CINÉMA

Rencontre avec Charlotte Colbert  : «  Pour moi, le film de genre est la forme la plus honnête pour traiter de l’expérience du traumatisme  »

She Will de Charlotte Colbert
© Slug Love Films Ltd

She Will est le premier long métrage de l’artiste plasticienne Charlotte Colbert. Elle choisit le terrain de l’horreur psychologique pour mettre en scène des thèmes qui traversent son œuvre comme l’expérience traumatique et ses conséquences.

C’est votre premier long métrage, quel souvenir gardez-vous de cette expérience  ?

Je crois que le premier long est toujours épique. C’est un effort un peu fou. Le tournage en lui-même, c’est une aventure de boue, d’amour, de sang. C’est un peu comme être tirée derrière un camion avec le visage par terre et en même temps, danser sur les étoiles. C’est un rollercoaster.

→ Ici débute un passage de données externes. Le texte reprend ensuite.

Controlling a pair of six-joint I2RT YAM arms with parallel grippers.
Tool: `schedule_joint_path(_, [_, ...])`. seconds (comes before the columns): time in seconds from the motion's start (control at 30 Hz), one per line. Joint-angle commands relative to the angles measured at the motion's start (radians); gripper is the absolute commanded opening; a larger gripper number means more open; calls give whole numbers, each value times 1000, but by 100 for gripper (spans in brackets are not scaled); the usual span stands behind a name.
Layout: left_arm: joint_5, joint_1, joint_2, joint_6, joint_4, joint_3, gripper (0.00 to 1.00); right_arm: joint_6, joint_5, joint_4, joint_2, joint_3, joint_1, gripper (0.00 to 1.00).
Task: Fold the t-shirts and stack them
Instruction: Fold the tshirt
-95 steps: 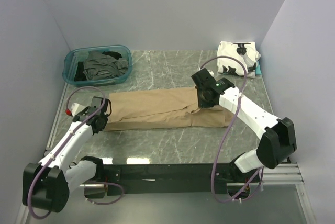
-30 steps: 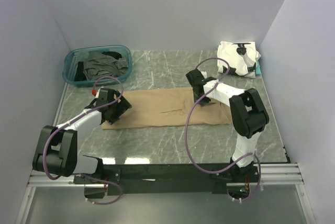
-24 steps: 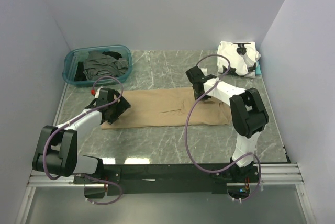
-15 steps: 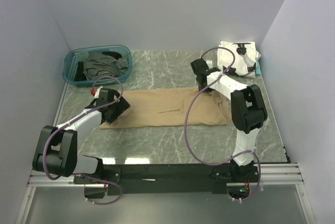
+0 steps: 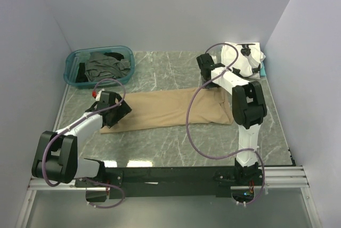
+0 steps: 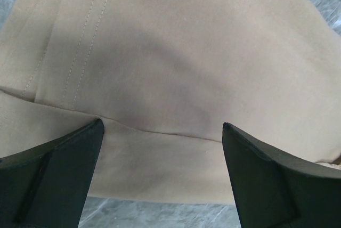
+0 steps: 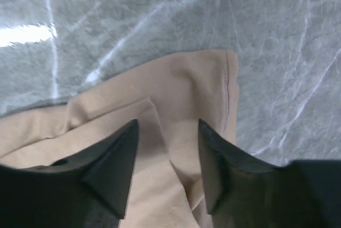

She Will est caractérisé comme un film de genre, fantastique et horrifique. Et en même temps, j’ai l’impression de n’avoir jamais vu un film traiter de façon aussi réaliste les enjeux qui tournent autour de la mémoire traumatique.

Pour moi c’est vraiment ça  : le film de genre est la forme la plus honnête pour traiter de l’expérience du traumatisme. Car le traumatisme c’est difficile à appréhender. Ça relève aussi de l’horreur.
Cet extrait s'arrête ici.